═══ GIVEN ENTRIES ═══

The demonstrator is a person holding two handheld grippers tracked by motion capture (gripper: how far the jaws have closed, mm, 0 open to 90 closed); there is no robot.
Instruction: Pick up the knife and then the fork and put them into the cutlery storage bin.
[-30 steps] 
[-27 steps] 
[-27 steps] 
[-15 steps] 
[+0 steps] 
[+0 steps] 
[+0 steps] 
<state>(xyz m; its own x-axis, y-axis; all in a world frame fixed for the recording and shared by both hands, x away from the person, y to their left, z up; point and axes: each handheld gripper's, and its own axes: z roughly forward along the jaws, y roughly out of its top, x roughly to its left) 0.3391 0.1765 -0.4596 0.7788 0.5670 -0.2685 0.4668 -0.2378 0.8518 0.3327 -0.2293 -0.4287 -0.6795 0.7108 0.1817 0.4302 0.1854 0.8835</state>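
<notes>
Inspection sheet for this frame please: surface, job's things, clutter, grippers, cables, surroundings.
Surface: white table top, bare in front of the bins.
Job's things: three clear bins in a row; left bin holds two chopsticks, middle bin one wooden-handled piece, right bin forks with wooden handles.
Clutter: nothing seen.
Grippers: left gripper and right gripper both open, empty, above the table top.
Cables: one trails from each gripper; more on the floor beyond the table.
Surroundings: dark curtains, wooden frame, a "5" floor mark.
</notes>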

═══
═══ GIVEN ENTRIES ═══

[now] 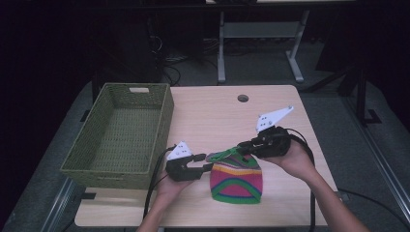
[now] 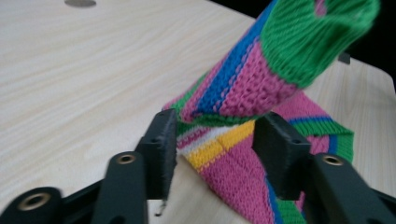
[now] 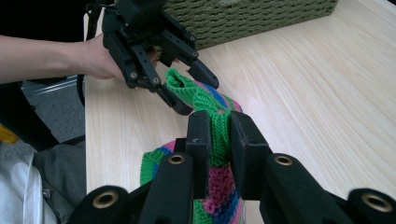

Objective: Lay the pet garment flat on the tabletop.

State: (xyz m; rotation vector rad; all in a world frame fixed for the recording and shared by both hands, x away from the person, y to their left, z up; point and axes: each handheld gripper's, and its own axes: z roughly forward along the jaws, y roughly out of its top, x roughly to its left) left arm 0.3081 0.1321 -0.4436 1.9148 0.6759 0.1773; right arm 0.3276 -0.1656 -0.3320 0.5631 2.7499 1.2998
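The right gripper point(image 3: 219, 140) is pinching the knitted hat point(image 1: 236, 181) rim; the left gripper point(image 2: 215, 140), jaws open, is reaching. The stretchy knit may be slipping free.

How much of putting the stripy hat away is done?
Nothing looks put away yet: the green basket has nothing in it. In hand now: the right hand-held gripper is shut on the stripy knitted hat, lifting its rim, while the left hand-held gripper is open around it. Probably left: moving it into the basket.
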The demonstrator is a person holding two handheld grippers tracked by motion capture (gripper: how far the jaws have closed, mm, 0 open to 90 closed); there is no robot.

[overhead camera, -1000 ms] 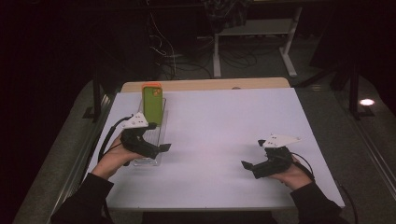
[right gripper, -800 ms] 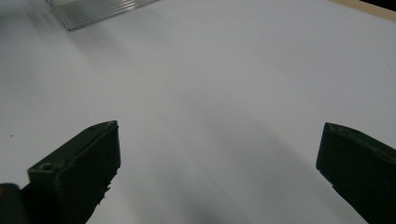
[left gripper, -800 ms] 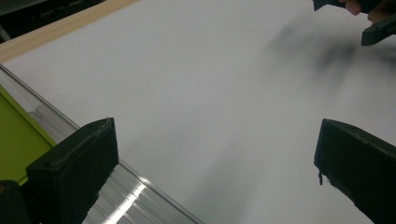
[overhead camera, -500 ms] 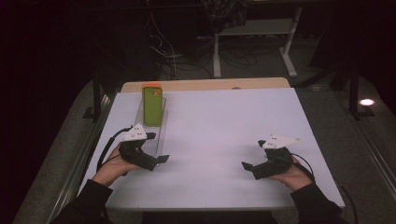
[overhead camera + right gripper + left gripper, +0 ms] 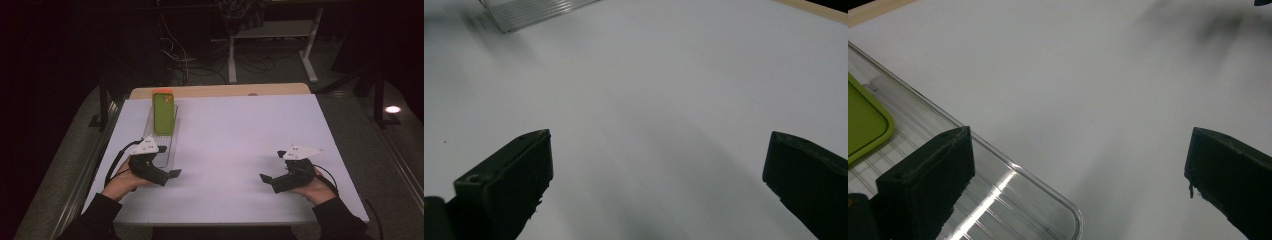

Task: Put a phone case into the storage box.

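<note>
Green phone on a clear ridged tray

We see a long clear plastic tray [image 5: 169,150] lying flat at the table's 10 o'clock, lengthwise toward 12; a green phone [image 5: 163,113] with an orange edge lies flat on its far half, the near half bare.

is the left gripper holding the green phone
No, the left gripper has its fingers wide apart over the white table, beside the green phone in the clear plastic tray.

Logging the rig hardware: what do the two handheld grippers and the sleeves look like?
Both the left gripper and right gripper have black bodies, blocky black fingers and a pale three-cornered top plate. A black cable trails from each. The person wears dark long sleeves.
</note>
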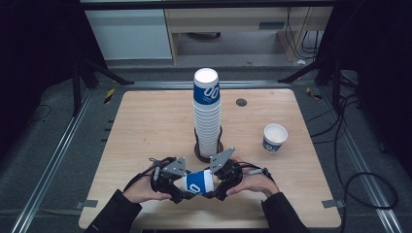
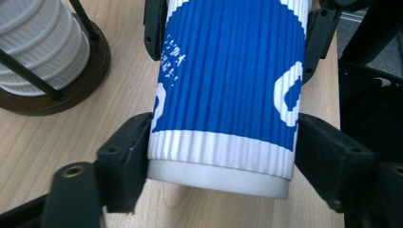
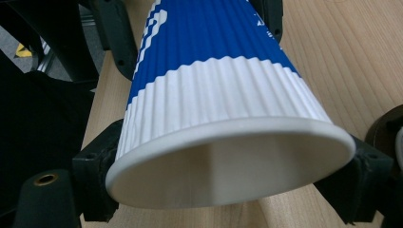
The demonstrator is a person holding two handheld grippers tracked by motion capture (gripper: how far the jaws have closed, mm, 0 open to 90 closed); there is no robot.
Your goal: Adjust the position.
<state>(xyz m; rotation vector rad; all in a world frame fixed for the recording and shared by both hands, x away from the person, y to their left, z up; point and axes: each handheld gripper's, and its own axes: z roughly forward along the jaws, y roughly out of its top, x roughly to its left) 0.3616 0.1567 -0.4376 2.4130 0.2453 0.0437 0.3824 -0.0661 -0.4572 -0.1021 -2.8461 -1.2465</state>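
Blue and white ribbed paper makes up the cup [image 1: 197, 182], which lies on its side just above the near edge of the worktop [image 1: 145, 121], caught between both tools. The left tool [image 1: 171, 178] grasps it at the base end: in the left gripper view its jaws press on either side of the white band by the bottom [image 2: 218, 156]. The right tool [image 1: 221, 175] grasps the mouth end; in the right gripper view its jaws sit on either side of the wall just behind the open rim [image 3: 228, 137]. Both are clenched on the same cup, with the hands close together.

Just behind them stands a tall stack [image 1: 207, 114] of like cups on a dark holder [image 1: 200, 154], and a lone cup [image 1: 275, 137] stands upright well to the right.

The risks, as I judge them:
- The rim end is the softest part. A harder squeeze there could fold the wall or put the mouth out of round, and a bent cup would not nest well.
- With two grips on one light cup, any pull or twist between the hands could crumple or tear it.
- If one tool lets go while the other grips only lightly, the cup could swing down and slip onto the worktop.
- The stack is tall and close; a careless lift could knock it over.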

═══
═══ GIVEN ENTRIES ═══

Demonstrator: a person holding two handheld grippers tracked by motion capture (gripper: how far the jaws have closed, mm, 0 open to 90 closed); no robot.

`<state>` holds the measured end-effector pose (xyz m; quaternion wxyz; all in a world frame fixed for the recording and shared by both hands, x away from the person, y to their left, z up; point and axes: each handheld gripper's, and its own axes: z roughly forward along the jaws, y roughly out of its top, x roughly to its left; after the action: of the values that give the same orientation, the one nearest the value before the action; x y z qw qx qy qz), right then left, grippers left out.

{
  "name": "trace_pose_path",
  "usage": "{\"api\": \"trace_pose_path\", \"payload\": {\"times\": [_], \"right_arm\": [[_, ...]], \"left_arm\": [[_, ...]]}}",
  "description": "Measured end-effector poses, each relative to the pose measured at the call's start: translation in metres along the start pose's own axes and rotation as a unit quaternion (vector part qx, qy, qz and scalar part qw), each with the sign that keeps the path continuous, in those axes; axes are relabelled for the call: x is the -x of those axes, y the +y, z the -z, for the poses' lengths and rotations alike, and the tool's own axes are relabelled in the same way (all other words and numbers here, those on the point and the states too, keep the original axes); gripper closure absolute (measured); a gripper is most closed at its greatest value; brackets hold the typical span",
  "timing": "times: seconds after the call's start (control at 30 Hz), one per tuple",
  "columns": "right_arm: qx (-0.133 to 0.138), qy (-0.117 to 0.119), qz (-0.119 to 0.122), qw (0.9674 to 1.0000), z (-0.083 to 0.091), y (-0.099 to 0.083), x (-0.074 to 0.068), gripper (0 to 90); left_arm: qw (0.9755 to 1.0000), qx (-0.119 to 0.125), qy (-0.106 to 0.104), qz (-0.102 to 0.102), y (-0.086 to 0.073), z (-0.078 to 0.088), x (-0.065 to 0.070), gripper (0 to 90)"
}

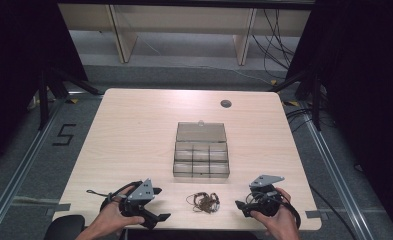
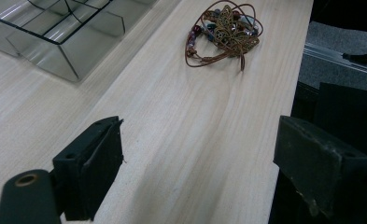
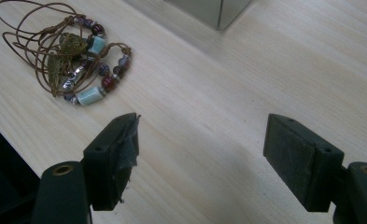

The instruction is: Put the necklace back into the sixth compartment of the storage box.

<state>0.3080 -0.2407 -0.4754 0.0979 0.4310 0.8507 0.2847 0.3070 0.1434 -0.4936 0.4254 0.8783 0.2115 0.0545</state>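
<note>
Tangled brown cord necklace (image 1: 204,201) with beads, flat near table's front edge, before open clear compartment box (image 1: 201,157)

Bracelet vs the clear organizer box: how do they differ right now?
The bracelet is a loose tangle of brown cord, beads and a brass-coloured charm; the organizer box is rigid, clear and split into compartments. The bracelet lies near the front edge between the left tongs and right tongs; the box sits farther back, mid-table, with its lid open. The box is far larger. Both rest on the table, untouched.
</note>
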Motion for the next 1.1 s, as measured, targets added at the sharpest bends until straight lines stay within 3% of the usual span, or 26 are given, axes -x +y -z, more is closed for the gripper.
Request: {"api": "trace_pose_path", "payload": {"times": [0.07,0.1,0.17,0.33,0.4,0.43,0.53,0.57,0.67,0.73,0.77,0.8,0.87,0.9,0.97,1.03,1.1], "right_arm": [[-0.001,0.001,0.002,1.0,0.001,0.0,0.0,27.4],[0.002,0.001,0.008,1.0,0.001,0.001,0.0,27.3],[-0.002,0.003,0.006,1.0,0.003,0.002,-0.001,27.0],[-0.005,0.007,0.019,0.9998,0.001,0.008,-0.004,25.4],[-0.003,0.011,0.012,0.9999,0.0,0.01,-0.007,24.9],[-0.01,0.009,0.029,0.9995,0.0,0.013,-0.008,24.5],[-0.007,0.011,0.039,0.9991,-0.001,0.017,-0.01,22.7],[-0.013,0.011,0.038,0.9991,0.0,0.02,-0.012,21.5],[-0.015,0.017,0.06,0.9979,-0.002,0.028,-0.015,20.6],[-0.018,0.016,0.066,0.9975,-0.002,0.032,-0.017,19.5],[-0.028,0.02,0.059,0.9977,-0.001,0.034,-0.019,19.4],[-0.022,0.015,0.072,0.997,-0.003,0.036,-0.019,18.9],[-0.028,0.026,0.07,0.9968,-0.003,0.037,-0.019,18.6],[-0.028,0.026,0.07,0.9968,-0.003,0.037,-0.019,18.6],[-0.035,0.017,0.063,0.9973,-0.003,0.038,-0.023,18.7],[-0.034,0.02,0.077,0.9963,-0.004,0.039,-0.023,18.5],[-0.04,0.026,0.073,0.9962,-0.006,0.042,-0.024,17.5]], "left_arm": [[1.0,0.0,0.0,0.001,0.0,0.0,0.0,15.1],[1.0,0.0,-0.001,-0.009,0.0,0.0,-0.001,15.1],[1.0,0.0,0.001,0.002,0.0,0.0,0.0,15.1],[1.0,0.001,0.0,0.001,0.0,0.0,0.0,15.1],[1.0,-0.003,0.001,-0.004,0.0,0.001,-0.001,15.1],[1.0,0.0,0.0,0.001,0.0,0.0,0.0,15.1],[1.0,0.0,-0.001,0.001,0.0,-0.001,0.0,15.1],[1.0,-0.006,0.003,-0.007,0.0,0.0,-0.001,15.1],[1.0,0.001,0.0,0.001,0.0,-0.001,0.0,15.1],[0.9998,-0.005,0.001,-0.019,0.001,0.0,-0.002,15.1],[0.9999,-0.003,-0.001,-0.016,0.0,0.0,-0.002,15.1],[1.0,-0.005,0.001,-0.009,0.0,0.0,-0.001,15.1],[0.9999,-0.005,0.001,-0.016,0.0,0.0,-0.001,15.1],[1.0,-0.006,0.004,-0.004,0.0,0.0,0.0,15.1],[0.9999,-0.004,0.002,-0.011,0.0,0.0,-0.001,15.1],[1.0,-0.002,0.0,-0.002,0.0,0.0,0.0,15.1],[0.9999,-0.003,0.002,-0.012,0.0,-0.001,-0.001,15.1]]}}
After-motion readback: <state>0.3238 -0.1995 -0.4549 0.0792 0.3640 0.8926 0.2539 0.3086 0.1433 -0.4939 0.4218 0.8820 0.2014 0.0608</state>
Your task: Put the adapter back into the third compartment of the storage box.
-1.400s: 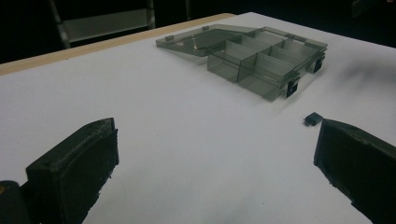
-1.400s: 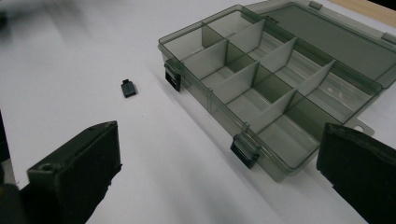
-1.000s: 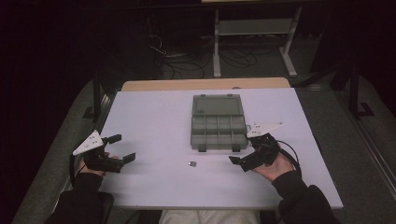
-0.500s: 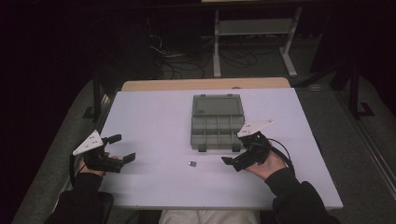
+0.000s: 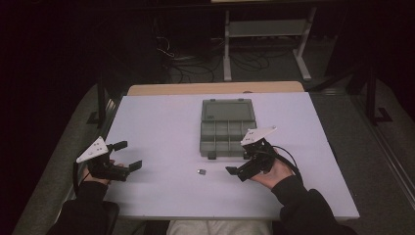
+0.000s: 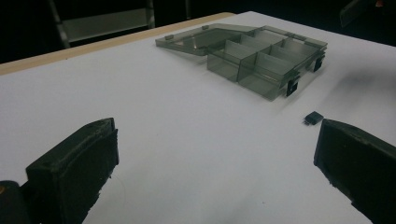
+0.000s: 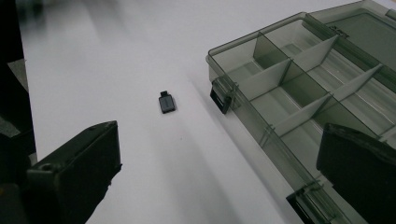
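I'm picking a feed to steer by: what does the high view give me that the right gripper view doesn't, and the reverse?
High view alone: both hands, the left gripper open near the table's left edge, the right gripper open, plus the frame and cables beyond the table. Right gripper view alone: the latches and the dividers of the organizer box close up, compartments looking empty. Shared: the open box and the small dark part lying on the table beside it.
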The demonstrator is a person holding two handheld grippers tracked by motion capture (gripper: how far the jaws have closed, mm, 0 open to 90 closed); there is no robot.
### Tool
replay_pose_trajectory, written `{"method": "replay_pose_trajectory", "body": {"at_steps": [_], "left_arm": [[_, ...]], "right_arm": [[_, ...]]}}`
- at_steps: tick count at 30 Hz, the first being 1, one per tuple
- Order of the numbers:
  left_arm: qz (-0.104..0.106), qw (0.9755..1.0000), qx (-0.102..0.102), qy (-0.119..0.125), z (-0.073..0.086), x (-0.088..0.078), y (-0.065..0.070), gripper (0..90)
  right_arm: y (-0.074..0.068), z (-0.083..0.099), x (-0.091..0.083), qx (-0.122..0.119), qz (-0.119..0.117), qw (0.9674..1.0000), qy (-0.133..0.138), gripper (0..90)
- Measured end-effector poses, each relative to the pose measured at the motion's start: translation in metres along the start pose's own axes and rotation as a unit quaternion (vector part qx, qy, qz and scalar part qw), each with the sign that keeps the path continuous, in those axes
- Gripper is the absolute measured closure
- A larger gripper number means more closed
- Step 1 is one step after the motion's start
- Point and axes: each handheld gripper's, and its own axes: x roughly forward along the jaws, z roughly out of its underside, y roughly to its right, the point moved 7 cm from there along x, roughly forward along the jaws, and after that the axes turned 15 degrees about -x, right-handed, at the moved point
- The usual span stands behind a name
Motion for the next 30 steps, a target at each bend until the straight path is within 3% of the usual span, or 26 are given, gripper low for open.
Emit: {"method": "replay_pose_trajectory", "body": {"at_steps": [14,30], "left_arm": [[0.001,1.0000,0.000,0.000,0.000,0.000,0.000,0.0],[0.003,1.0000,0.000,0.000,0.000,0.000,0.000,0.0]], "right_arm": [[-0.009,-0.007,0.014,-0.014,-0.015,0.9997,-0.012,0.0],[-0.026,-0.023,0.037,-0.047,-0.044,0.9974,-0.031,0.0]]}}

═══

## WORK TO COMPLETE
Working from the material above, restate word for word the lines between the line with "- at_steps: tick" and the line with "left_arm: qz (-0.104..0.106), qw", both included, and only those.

## WRITTEN SOLUTION
- at_steps: tick count at 30 Hz, the first being 1, one per tuple
- Order of the numbers:
  left_arm: qz (-0.104..0.106), qw (0.9755..1.0000), qx (-0.102..0.102), qy (-0.119..0.125), z (-0.073..0.086), x (-0.088..0.078), y (-0.065..0.070), gripper (0..90)

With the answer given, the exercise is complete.